I just wanted to add that my daughter has already been told by her first grade peers that you can't be a "good person" if you don't believe in god. That is simply absurd. I want my daughter to be "good" not because she fears punishment, but because she empathizes with other people, and because she understands the consequences of her actions.
Sometimes, making the "right decision" is easy. Share. Include the kid who is being left out. Always think about how your actions will impact on other people. Don't litter, even if no one is looking, because the garbage will either stay there, or someone else will have to pick it up.

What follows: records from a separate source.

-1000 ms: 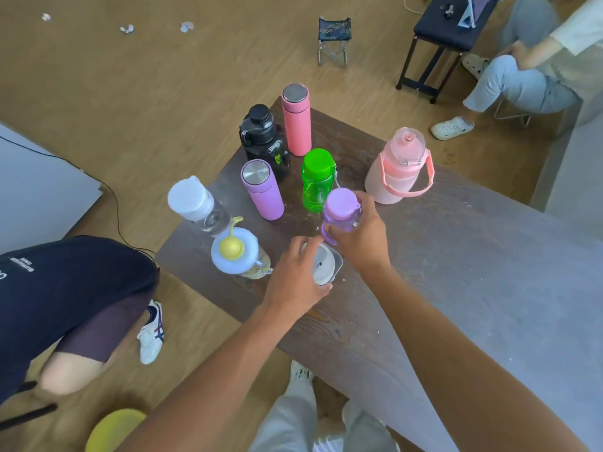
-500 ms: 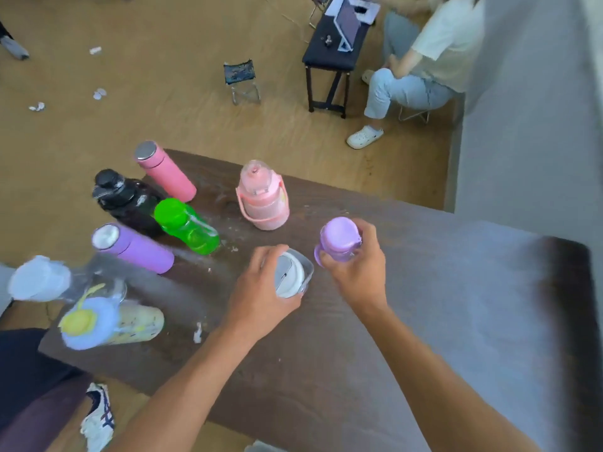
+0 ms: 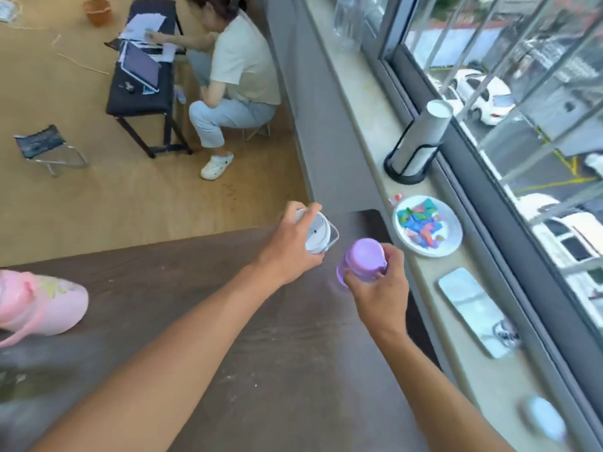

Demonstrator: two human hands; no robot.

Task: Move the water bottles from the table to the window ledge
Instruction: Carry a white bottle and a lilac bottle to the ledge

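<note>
My left hand [image 3: 292, 246] grips a clear bottle with a white lid [image 3: 318, 234], held above the far right corner of the dark table [image 3: 182, 308]. My right hand [image 3: 380, 288] holds a purple-lidded bottle [image 3: 363, 261] just short of the window ledge [image 3: 421, 282]. Both bottles are off the tabletop and seen from above. A pink jug with a handle [image 3: 42, 303] stands at the table's left edge, partly cut off by the frame.
On the ledge lie a white plate of coloured pieces [image 3: 427, 225], a phone [image 3: 473, 308], a stack of cups in a black holder [image 3: 416, 145] and a pale blurred object [image 3: 543, 422]. A seated person [image 3: 235, 79] works at a black bench [image 3: 140, 89]. A folding stool [image 3: 45, 148] stands left.
The view has swung right from the table toward the window. Both hands have carried their bottles rightward to the ledge side. The other bottles have left the frame except the pink jug.
</note>
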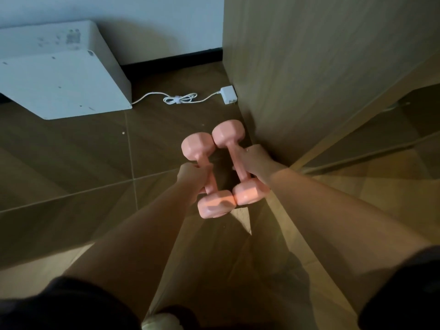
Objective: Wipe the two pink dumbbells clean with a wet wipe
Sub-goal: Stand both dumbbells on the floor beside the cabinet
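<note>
Pink against dark wood at the centre of the frame: two dumbbells are held side by side, close to the foot of the wooden cabinet panel (309, 67) that fills the upper right. The left dumbbell (210, 179) is taken by the left grip (190, 175), fingers curled round its handle. The right dumbbell (240, 171) is clasped by the right grip (254, 160), with one finger seemingly laid along the bar. The two nearer heads are touching and the farther pair sit close together. Whether the weights are resting on the floor (71, 163) or raised just off it cannot be told. No wet wipe is to be seen, so wiping is judged not yet begun; the pair is only being gathered. Next, one hand must be freed and a wipe found, then each head and handle rubbed over. In the upper left a white box (64, 75) is seen, and right of it a white charger (229, 94) with its coiled cable lies on the floor.
</note>
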A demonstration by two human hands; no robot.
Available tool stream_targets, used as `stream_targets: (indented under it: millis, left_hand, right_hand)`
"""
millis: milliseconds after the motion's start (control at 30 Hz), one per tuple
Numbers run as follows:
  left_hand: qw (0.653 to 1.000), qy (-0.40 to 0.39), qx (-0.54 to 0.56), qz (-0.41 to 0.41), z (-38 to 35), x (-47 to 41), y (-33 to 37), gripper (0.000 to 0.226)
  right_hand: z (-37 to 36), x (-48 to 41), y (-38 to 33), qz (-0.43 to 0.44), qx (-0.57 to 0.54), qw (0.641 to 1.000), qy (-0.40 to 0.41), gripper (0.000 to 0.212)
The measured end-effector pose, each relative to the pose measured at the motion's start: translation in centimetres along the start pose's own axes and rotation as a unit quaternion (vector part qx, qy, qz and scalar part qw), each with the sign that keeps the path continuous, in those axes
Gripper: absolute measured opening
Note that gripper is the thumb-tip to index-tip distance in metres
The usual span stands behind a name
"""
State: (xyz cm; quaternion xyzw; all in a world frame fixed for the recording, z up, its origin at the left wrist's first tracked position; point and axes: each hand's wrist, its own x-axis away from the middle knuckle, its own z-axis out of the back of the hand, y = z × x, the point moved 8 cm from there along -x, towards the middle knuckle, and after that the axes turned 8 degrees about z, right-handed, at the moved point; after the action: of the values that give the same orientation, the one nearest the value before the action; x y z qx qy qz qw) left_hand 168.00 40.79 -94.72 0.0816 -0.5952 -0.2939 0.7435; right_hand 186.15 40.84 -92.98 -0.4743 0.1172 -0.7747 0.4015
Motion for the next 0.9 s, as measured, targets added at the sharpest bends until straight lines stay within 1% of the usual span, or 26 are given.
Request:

Sometimes, making the "right decision" is hard. Sometimes there is not an easy answer. The world is not black and white. I'm actually really surprised by how many ethical choices a six year old needs to make in a given week. Do I tell on the kid who did something mean to somebody else? Do I tell a white lie to protect myself or somebody else? Do I pursue my passions, or abandon them briefly to help someone in need? And I am THRILLED that she brings home so many ethical dilemmas to dissect. Kids want to do the right thing. They really do. But if they are not given the tools as children to make ethical decisions, then they will not become ethical adults.
And the questions will only get more complex as she grows up. Do I side with the factory, that employs so many members of the community, and provides products that we all enjoy? Or do I side with the environmentalists, who are concerned about the impact of the pollution? Do I support freedom of expression, even when the exercise of that freedom causes others pain, and possibly danger? Am I willing to ask others to make sacrifices that will benefit me and a subset of society to which I belong, possibly at the expense of others?
I don't want to prescribe answers for my daughter. I want her to learn how to make her own decisions. Religion does not provide a framework for the complexities. It just doesn't.